▶ [To do]: Using the listing below, set down each line from the line containing "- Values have" through the line containing "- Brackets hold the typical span", both ends included, exactly and with nothing added.

▶ [Data excerpt]:
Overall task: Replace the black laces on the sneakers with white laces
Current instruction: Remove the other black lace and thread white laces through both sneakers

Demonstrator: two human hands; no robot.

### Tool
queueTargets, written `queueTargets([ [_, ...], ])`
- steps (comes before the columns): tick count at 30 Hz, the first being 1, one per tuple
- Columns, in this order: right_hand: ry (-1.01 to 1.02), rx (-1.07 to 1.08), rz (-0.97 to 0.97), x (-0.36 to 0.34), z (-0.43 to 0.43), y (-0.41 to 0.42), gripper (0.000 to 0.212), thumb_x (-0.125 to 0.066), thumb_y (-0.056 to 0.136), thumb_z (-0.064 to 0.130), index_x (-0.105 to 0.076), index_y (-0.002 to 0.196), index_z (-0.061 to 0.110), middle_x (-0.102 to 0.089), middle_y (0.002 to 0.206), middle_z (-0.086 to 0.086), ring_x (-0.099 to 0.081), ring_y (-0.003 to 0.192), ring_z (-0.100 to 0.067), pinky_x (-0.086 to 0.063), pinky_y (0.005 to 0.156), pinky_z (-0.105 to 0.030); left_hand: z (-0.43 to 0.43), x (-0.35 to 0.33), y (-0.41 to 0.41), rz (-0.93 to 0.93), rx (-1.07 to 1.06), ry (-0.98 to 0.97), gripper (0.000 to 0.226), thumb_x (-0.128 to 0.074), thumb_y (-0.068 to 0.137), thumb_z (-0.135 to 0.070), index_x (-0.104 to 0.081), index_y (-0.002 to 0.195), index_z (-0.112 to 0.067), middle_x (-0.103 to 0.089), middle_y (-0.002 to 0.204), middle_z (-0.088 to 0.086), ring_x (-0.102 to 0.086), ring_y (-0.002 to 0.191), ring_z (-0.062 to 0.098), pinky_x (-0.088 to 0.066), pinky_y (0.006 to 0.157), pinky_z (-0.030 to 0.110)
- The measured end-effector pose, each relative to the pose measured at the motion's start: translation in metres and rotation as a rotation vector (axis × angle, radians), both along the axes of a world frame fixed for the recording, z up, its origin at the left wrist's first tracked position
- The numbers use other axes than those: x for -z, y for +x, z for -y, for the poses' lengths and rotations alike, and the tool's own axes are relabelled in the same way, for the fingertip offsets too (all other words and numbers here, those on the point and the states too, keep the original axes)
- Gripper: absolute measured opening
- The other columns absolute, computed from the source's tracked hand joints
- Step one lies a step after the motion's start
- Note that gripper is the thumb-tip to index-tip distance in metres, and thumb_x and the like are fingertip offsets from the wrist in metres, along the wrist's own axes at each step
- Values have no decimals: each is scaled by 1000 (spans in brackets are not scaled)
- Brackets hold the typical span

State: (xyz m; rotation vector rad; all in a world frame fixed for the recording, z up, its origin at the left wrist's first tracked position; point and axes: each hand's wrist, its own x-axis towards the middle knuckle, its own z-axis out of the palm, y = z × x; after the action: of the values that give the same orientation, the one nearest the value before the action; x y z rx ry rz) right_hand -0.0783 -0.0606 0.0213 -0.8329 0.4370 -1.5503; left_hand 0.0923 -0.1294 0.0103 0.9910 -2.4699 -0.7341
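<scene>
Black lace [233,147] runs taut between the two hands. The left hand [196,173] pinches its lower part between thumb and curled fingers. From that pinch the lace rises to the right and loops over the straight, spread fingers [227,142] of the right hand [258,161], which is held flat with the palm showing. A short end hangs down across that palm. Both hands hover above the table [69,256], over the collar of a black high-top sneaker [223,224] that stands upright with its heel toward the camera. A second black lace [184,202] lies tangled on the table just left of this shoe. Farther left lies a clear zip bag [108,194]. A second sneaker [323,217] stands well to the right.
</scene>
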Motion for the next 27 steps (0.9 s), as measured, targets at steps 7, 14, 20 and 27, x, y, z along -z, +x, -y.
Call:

▶ [Written reply]:
- Values have no decimals: each is scaled by 1000 (spans in brackets are not scaled)
- Brackets hold the typical span

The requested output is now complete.